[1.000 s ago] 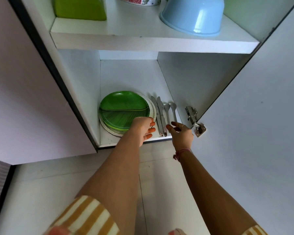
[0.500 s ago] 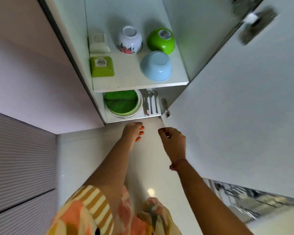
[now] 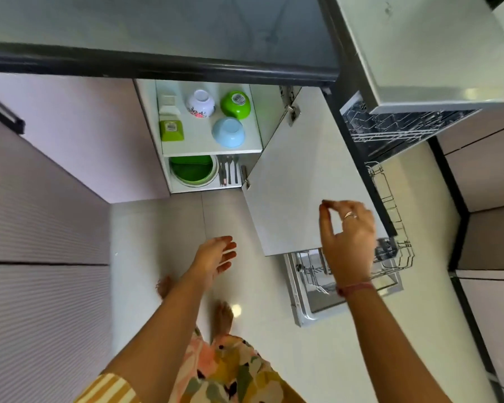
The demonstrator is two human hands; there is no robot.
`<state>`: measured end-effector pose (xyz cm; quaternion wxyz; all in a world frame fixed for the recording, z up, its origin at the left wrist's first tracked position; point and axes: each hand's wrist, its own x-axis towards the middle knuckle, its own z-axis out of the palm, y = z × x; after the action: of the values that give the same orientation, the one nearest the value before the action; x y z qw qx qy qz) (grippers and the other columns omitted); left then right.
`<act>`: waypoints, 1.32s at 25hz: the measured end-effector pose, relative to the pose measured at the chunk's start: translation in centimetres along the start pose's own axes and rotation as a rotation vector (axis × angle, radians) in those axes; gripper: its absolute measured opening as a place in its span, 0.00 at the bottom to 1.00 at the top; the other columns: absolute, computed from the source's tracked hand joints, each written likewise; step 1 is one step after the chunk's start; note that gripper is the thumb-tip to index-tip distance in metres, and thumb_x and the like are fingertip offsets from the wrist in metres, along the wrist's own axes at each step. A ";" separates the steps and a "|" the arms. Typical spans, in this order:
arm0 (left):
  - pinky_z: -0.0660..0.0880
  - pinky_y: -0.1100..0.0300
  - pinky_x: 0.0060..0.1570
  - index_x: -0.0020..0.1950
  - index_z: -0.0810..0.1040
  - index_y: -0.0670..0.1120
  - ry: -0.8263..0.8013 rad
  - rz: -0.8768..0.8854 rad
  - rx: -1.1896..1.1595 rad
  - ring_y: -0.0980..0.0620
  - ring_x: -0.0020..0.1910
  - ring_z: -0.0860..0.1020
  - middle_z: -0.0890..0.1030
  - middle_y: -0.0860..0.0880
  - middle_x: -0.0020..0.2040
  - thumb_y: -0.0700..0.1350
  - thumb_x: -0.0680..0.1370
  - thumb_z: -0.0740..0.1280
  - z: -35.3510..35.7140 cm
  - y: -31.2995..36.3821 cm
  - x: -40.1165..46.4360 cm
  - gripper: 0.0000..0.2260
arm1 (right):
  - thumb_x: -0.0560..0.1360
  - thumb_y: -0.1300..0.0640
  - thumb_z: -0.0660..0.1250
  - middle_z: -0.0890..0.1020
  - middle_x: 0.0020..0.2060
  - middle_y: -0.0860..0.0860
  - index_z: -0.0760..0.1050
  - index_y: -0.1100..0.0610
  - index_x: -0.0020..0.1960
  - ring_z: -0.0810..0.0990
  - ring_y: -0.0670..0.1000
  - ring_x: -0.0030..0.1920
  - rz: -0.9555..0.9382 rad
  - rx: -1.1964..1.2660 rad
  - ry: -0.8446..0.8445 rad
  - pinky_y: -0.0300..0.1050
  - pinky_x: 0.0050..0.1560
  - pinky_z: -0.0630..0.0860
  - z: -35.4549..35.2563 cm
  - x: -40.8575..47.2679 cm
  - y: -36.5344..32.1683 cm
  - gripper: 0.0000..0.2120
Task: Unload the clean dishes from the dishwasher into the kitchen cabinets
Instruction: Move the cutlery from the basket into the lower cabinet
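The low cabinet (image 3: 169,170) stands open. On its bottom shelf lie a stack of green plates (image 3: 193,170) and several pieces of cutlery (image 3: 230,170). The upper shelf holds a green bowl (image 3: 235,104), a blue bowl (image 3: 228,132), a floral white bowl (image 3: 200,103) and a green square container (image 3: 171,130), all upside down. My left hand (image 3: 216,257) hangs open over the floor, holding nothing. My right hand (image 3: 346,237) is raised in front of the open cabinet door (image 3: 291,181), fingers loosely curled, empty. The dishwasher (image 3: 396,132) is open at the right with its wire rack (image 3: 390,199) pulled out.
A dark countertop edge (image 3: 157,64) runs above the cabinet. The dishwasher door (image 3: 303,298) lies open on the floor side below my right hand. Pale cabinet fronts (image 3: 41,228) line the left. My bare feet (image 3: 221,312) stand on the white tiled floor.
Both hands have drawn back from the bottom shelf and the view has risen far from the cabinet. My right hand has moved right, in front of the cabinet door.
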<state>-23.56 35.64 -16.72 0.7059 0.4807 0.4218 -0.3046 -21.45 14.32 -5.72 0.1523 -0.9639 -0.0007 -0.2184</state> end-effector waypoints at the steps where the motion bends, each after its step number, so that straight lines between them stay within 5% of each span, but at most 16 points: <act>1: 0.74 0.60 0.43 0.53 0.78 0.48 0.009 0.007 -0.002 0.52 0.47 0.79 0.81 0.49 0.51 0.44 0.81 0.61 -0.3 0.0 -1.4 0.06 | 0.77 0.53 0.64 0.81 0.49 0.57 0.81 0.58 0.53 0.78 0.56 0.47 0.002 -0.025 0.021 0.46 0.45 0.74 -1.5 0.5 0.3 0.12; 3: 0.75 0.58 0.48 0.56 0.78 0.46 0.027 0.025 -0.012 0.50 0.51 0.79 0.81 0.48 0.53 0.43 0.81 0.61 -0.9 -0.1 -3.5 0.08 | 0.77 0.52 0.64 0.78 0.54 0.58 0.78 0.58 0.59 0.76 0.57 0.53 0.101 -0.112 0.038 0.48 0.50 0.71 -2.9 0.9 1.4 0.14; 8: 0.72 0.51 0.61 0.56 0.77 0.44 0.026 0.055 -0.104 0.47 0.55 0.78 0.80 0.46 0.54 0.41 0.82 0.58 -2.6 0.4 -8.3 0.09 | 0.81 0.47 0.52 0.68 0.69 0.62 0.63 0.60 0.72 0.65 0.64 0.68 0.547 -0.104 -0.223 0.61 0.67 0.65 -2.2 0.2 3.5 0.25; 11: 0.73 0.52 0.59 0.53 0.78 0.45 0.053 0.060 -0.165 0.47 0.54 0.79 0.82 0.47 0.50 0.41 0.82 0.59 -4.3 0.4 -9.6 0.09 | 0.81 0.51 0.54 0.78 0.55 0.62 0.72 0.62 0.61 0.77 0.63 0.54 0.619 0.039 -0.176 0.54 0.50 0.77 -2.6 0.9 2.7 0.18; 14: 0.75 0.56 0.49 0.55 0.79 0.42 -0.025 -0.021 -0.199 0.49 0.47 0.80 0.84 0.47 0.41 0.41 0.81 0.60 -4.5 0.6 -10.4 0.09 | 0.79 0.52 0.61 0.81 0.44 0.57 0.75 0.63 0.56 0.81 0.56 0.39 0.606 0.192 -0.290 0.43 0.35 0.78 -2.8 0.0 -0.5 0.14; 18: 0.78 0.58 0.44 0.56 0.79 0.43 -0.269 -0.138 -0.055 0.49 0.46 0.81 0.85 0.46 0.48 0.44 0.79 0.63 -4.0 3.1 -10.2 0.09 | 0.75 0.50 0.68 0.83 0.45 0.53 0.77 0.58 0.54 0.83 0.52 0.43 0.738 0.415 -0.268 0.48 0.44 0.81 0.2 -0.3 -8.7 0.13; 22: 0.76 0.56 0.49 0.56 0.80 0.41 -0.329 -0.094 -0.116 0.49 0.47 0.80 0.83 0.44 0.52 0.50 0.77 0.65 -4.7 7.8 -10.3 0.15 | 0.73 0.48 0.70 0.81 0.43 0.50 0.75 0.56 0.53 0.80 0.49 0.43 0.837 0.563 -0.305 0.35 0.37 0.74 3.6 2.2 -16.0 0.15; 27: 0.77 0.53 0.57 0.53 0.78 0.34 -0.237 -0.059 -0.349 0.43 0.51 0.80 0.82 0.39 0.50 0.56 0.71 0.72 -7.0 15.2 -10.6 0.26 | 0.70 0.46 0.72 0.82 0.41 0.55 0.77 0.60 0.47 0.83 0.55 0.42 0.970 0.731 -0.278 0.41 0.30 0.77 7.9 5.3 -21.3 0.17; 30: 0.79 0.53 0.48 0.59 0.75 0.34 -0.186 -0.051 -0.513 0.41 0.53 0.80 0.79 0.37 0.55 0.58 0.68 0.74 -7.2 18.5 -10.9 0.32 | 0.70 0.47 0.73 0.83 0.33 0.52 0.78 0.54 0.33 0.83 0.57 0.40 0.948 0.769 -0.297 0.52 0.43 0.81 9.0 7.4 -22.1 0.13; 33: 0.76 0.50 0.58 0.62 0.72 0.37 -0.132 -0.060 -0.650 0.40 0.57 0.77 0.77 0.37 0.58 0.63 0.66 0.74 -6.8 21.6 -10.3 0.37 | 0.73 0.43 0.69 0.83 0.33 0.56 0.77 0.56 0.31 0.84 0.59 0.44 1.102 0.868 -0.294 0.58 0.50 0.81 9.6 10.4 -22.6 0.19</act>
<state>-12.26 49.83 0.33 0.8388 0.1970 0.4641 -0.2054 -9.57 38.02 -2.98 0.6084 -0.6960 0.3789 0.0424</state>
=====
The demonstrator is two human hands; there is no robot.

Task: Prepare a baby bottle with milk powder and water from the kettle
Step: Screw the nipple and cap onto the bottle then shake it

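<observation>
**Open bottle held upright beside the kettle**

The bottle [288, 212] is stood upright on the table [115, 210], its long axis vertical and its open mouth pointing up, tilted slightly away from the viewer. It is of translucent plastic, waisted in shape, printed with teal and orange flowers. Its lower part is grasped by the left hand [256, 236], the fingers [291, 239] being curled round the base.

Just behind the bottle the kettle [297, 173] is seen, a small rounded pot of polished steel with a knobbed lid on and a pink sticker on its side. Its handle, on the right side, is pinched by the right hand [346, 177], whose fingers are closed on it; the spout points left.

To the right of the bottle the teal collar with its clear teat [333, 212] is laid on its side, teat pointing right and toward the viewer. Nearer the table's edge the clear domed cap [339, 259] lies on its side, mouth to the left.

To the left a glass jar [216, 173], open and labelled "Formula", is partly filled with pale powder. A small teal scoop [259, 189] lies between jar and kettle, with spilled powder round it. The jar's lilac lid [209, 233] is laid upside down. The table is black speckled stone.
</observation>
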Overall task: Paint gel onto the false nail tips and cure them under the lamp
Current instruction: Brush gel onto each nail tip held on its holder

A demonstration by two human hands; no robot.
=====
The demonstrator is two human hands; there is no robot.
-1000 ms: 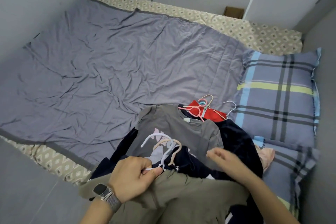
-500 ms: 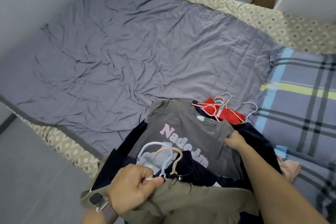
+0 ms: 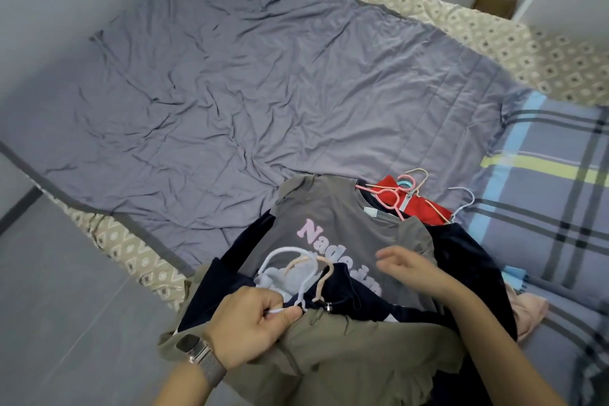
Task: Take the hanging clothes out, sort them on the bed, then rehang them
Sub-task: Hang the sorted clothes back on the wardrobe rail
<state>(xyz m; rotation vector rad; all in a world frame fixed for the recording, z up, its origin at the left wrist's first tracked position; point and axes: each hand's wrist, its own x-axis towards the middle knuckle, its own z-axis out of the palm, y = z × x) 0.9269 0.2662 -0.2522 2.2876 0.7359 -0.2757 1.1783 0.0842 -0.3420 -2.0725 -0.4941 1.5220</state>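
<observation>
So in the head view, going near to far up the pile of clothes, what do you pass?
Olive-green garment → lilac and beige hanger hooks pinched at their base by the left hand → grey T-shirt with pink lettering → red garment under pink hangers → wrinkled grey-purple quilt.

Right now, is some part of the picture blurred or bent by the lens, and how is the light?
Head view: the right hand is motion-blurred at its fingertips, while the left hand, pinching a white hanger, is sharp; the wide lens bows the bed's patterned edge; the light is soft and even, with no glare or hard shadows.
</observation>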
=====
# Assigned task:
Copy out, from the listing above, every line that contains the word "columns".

# Exercise result:
`<state>`: measured end-effector pose (xyz cm; quaternion wxyz; all in a world frame fixed for the recording, z up, its origin at the left wrist's first tracked position; point and axes: each hand's wrist, its own x-axis towards the middle knuckle, its own z-axis out of the palm, y = z × x; after the action: of the values that give the same orientation, the one nearest the value before the action; x y z qw qx qy qz) (grippers and the other columns omitted); left then right.
`<act>`: waypoints, 1.32s at 25hz: the measured end-effector pose, relative to the pose measured at the chunk's start: translation in centimetres along the start pose's own axes and rotation as a rotation vector (axis × angle, radians) in those axes; gripper: its absolute measured opening as a place in its span, 0.00 at the bottom to 1.00 at the top; the other columns: absolute, computed from the source's tracked hand joints, each written likewise; step 1 is one step after the chunk's start; note that gripper is the thumb-tip to index-tip distance in metres, and thumb_x and the like are fingertip offsets from the wrist in metres, along the wrist's own axes at each step. A ";" separates the steps and a "|" the arms. Typical spans, in this order:

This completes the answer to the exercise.